Everything from the top of the data below through the line with "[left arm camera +" should be duplicated exactly, and nothing past it.
***** Raw data
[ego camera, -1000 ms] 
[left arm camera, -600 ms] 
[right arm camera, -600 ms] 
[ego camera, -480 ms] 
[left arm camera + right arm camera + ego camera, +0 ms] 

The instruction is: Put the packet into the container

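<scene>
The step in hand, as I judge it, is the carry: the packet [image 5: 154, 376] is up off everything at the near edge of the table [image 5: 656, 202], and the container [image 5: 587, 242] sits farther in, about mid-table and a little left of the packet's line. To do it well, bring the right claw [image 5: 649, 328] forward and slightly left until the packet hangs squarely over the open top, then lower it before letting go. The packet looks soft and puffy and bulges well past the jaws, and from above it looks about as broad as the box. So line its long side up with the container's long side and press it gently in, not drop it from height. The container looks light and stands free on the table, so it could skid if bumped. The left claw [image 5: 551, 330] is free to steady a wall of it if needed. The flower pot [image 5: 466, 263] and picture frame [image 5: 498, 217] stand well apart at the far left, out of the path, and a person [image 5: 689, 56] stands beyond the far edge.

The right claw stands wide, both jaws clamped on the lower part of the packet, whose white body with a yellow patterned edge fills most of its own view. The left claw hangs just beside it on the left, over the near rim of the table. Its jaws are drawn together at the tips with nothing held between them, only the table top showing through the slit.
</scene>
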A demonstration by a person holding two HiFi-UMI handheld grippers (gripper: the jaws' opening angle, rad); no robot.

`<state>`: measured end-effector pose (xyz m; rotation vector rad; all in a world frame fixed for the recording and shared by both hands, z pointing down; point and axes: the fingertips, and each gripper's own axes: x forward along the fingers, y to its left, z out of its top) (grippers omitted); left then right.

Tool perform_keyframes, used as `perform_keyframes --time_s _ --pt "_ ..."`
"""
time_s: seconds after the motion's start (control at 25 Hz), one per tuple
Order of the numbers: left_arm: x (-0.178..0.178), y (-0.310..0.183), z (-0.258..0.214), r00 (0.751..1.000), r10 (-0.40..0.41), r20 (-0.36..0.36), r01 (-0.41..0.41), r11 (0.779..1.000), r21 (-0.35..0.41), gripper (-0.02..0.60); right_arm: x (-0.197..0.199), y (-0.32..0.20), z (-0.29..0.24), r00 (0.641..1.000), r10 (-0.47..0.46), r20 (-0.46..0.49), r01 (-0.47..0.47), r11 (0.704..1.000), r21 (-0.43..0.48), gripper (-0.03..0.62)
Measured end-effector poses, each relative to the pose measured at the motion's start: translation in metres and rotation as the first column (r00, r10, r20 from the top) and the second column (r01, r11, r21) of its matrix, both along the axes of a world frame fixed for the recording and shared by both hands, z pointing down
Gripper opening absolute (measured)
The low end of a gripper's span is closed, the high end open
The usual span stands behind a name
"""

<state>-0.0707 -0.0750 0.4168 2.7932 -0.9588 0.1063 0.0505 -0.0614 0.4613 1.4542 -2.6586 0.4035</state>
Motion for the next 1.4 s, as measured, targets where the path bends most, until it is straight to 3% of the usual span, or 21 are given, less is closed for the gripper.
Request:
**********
* _Answer box_:
[ego camera, -1000 ms] 
[left arm camera, -600 ms] 
[right arm camera, -600 ms] 
[ego camera, -480 ms] 
[left arm camera + right arm camera + ego camera, +0 ms] 

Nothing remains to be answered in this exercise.